Pictures are to be dropped. Everything else in the listing gets copied exactly.

══ Data for this task

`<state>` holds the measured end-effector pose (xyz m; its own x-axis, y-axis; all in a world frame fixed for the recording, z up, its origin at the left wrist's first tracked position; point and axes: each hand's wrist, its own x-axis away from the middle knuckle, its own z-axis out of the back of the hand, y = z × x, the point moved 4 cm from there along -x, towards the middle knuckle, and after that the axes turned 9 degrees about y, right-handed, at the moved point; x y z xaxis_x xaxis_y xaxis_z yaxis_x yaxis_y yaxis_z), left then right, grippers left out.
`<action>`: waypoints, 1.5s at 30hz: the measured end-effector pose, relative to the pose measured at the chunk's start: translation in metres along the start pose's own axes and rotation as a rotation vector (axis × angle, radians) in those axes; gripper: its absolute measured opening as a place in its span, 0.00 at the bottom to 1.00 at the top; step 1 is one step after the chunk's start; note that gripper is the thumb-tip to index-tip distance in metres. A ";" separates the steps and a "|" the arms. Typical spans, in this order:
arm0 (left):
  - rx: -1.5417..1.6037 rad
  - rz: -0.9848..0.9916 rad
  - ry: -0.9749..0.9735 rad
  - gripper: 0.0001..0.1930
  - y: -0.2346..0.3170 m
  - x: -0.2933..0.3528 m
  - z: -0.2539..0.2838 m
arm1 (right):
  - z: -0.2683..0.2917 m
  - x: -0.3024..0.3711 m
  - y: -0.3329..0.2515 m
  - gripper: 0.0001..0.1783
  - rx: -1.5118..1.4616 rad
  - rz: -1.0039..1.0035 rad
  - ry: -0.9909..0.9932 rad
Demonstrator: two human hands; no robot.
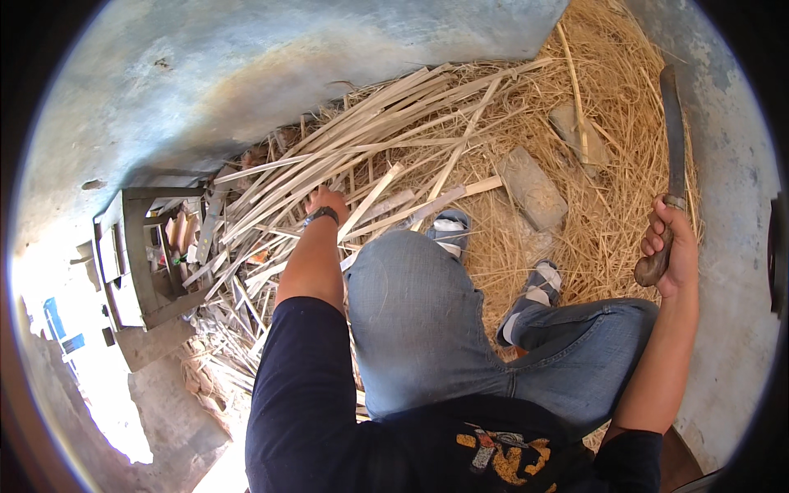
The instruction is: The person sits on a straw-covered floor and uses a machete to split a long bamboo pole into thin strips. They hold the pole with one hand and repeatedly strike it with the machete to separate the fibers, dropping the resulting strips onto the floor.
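At the right, my right hand [677, 246] is wrapped round the wooden handle of a machete [675, 135]. Its long dark blade points up and away, close to the wall. My left hand [329, 202], with a dark band at the wrist, reaches into a heap of split bamboo strips [382, 117]. Its fingers curl round a strip among them, though the fingertips are partly hidden. Pale strips lie crosswise around that hand, some with their ends toward my left knee.
Dry straw [625, 49] covers the floor ahead, with a stone block [532, 189] beyond my feet. Bluish walls stand close in front and at the right [735, 329]. A wooden frame [152, 255] leans at the left, near a bright opening.
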<state>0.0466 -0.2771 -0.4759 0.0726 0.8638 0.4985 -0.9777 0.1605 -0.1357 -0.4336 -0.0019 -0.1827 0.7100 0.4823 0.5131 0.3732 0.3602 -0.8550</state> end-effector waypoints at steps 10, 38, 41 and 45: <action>0.034 -0.086 0.007 0.19 -0.006 0.024 -0.003 | 0.008 0.006 0.000 0.09 -0.068 -0.020 0.012; 1.002 -0.191 0.363 0.20 -0.090 -0.012 0.146 | 0.024 0.011 0.001 0.08 -0.126 -0.026 -0.068; 1.111 -0.211 0.396 0.19 -0.076 -0.011 0.177 | 0.023 0.014 -0.001 0.09 -0.122 0.022 -0.049; 1.229 -0.220 0.357 0.17 -0.051 0.019 0.227 | 0.026 0.017 -0.002 0.09 -0.127 0.027 -0.039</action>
<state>0.0532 -0.3772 -0.2652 0.1161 0.9848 0.1293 -0.4644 -0.0612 0.8835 -0.4376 0.0261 -0.1706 0.6980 0.5222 0.4900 0.4285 0.2438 -0.8701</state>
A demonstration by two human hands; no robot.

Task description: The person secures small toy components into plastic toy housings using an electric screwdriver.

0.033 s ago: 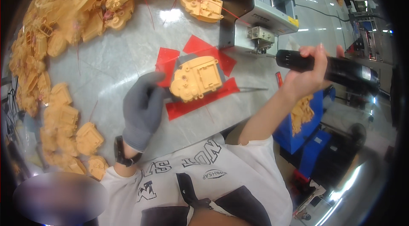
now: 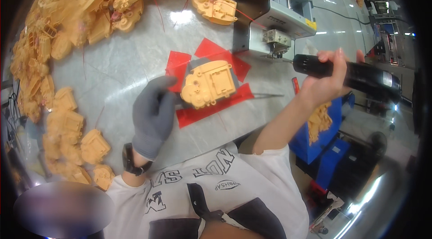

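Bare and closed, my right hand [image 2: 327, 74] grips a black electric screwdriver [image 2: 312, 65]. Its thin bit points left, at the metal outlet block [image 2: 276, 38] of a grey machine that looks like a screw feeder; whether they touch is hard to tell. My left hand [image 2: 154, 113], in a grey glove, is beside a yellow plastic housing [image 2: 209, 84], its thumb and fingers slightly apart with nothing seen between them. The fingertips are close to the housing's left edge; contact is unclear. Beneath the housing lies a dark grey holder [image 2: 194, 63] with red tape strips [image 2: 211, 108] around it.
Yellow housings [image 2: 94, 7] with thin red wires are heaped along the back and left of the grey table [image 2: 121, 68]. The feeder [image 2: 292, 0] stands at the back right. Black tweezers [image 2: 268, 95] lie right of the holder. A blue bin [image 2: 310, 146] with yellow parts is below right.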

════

■ **Completed task**
`<state>` holds the measured end-effector pose (xyz m; its own x-axis, y-axis; all in a world frame fixed for the recording, z up, its origin at the left wrist's first tracked position; point and axes: each hand's wrist, its own x-axis away from the middle knuckle, its own z-axis out of the back of the hand, y = z × x, the point moved 4 cm from there along -x, towards the middle knuckle, and after that the axes turned 9 degrees about y, right-handed, at the moved point; x y z xaxis_x xaxis_y xaxis_z yaxis_x yaxis_y yaxis_z), left then right, grippers left out.
`<action>`: waypoints, 1.5s at 30hz: the measured end-effector pose, relative to the pose measured at the chunk's start: translation in metres along the start pose's own axes and rotation as a rotation vector (axis × angle, radians) in those axes; gripper: its absolute measured opening as a place in its span, 0.00 at the bottom to 1.00 at the top; step 1 is one step after the chunk's start; note that gripper is the thumb-tip to index-tip distance in metres. A ";" separates the steps and a "|" the arms. Typical spans, in this order:
arm0 (left):
  - rx: -1.5417..1.6037 rad
  - rz: -0.9848..0.9916 rad
  - ry: -0.9749..0.9735 rad
  - gripper: 0.0001..0.1930
  - y: -0.2346..0.3170 m
  - x: -0.2933..0.3528 m
  - z: -0.2539..0.2838 m
arm1 (right):
  - z: -0.2683..0.2917 m
  - x: -0.3024..0.3711 m
  - y: -0.3329..0.2515 m
  - gripper: 0.0001..0.1783
  - rx: -1.5118..1.4616 rad
  - rz: -1.0039..1.0035 rad
  - ry: -0.9909..0.9932 rad
Demonstrator: two human hands; no robot.
The instruction is: The person sits on a straw-covered floor and uses a machete to split a long bamboo pole into thin strips. They hold the pole with one hand and repeatedly strike it with the machete to separate the fibers, dropping the resulting strips onto the floor.
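At the right, my right hand [677, 246] is wrapped round the wooden handle of a machete [675, 135]. Its long dark blade points up and away, close to the wall. My left hand [329, 202], with a dark band at the wrist, reaches into a heap of split bamboo strips [382, 117]. Its fingers curl round a strip among them, though the fingertips are partly hidden. Pale strips lie crosswise around that hand, some with their ends toward my left knee.
Dry straw [625, 49] covers the floor ahead, with a stone block [532, 189] beyond my feet. Bluish walls stand close in front and at the right [735, 329]. A wooden frame [152, 255] leans at the left, near a bright opening.
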<state>0.0466 -0.2771 -0.4759 0.0726 0.8638 0.4985 -0.9777 0.1605 -0.1357 -0.4336 -0.0019 -0.1827 0.7100 0.4823 0.5131 0.3732 0.3602 -0.8550</state> end-effector waypoints at steps 10, 38, 41 and 45: <action>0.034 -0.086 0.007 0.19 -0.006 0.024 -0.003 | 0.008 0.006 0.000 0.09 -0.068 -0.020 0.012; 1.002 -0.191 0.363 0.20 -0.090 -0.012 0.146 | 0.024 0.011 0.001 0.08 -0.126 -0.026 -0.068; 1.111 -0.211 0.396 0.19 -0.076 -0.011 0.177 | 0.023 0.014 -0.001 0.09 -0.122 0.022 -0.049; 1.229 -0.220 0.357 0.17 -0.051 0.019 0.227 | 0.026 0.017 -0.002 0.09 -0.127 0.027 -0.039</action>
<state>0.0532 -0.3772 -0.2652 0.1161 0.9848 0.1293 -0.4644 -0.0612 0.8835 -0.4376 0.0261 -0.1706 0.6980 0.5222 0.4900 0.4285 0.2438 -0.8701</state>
A demonstration by two human hands; no robot.

Task description: The person secures small toy components into plastic toy housings using an electric screwdriver.

0.033 s ago: 
now: 

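Bare and closed, my right hand [image 2: 327, 74] grips a black electric screwdriver [image 2: 312, 65]. Its thin bit points left, at the metal outlet block [image 2: 276, 38] of a grey machine that looks like a screw feeder; whether they touch is hard to tell. My left hand [image 2: 154, 113], in a grey glove, is beside a yellow plastic housing [image 2: 209, 84], its thumb and fingers slightly apart with nothing seen between them. The fingertips are close to the housing's left edge; contact is unclear. Beneath the housing lies a dark grey holder [image 2: 194, 63] with red tape strips [image 2: 211, 108] around it.
Yellow housings [image 2: 94, 7] with thin red wires are heaped along the back and left of the grey table [image 2: 121, 68]. The feeder [image 2: 292, 0] stands at the back right. Black tweezers [image 2: 268, 95] lie right of the holder. A blue bin [image 2: 310, 146] with yellow parts is below right.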

What came before makes up the full response.